岩口家の一行が海外へ旅立った後、岩口が被害妄想的に予測した事象が起こり始めていた。まさかそんなことが起きようとしているとは、氏子総代の切川以外の関係者は露ほども知らない。切川にしても岩口の発想に同調したものの、必ずしも確信していた訳ではなかったから、枉事(まがごと)の発生に対して軽く警戒感を抱く程度だった。
その頃、骨太(ほねぶと)神社に潜入部隊である黒原の第一の矢が放たれようとしていた。
『あの…私、黒原と申します。岩口さんの遠い親戚筋に当てる者でして、この前、岩口さんの亡き父であられる久郎さんの二十年祭に出席させて頂きました』
「はあ、久郎様は、私もよく知っている方ですが、それが何か?」
黒原からの電話の応対に出たのは、巫女(みこ)の煮込(にこみ)蕗(ふき)だった。
『ああ、、そうでございましたか…。いや、ちょっと宮司の岩口さんにお訊きしたいことがありまして、一度、寄せて頂こうかと…』
黒原は蕗の存在を想定していなかったから、こりゃ、やりにくくなったぞ…と枉神的に感じた。

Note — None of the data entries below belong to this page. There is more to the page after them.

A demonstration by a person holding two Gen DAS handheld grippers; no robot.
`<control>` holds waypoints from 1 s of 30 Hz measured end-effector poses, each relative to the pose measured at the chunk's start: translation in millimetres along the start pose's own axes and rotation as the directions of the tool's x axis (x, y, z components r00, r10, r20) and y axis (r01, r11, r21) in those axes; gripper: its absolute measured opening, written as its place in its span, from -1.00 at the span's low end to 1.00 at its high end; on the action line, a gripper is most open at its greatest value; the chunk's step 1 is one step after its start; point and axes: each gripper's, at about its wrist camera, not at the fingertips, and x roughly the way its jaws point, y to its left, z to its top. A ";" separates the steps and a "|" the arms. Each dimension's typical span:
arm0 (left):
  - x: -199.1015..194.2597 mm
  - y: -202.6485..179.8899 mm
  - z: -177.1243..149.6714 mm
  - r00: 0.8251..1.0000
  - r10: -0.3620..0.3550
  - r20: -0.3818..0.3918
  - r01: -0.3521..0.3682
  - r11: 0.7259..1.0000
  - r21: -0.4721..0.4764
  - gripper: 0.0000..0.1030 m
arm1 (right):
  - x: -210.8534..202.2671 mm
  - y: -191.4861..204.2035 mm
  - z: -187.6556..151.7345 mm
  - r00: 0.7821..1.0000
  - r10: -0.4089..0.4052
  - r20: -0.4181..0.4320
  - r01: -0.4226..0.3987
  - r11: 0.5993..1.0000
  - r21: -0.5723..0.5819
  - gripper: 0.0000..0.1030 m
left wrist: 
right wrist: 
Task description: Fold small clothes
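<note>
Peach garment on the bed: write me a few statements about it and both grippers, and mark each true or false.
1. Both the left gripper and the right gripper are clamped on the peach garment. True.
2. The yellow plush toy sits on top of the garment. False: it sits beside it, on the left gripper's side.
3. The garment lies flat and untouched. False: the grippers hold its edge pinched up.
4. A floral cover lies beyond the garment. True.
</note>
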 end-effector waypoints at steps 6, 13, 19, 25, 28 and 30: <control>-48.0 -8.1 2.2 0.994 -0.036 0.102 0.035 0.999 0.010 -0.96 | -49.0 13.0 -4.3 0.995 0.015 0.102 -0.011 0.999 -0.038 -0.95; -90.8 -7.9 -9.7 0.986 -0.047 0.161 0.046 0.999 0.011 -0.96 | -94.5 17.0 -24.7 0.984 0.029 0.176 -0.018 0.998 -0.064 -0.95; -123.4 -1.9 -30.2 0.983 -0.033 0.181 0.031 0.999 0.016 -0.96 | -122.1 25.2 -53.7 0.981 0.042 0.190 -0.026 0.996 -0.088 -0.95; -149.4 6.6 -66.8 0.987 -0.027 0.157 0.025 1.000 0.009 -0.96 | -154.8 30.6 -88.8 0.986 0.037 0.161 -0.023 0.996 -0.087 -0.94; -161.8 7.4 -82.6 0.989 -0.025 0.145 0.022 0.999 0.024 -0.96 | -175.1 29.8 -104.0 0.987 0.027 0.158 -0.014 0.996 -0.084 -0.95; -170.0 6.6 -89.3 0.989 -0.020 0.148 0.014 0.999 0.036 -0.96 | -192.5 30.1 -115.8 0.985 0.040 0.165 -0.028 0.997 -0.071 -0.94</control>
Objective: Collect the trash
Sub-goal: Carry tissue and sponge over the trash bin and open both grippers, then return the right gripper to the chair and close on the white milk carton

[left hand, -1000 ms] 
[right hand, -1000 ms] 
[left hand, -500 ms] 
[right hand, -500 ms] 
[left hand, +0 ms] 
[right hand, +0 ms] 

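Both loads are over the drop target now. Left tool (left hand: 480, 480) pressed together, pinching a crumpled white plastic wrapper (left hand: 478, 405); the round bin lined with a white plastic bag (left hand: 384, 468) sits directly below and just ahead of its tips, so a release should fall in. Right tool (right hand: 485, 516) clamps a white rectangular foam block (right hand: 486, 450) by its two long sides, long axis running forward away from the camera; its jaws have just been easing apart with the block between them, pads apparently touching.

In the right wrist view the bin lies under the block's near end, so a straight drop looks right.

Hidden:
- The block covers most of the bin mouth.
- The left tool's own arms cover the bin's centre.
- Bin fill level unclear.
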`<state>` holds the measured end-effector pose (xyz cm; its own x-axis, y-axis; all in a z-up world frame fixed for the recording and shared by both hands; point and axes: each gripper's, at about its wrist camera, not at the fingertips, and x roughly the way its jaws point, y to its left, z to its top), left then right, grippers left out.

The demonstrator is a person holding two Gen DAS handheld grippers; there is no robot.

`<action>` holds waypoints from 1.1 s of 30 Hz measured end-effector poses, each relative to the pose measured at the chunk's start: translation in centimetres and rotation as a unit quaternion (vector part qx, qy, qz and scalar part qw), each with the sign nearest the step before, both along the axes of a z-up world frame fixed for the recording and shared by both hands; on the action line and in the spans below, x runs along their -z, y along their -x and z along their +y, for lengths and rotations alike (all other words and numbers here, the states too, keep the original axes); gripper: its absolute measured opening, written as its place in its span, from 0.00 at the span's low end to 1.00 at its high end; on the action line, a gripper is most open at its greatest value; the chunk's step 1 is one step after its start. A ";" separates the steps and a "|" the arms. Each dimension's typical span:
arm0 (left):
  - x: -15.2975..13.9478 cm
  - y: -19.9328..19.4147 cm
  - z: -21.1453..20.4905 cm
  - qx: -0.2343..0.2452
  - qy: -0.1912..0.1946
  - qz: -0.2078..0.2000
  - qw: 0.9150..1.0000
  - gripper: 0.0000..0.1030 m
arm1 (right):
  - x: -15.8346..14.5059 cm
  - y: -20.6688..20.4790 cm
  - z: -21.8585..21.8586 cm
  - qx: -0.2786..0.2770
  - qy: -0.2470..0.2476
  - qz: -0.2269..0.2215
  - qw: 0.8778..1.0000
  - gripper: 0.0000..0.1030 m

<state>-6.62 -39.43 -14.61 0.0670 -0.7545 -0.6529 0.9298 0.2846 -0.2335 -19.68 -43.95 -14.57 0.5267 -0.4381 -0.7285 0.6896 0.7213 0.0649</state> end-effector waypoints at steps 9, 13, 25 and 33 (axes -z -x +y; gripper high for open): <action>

「ああ、そうでございましたか。生憎(あいにく)、おぼっちゃんのご家族は海外へ旅立たれまして、不在なんでございますが…」
『ああ、そうでしたか。いや、岩口さんでなくても神社のことをよくお知りの方がおられれば、それで結構なんですが…』
「そうでございますか。では、お越し下さい…」
巫女の蕗からアポが取れた黒原は、しめたっ! と、小さく嗤(わら)った。
「で、いつ、こちらへ…」
『よろしければ、明日の昼前にでも…』
「はあ、それで結構でございます。神社のお役員の方に連絡しておきますので…」
枉事が少しづつ骨太神社に接近しようとしていた。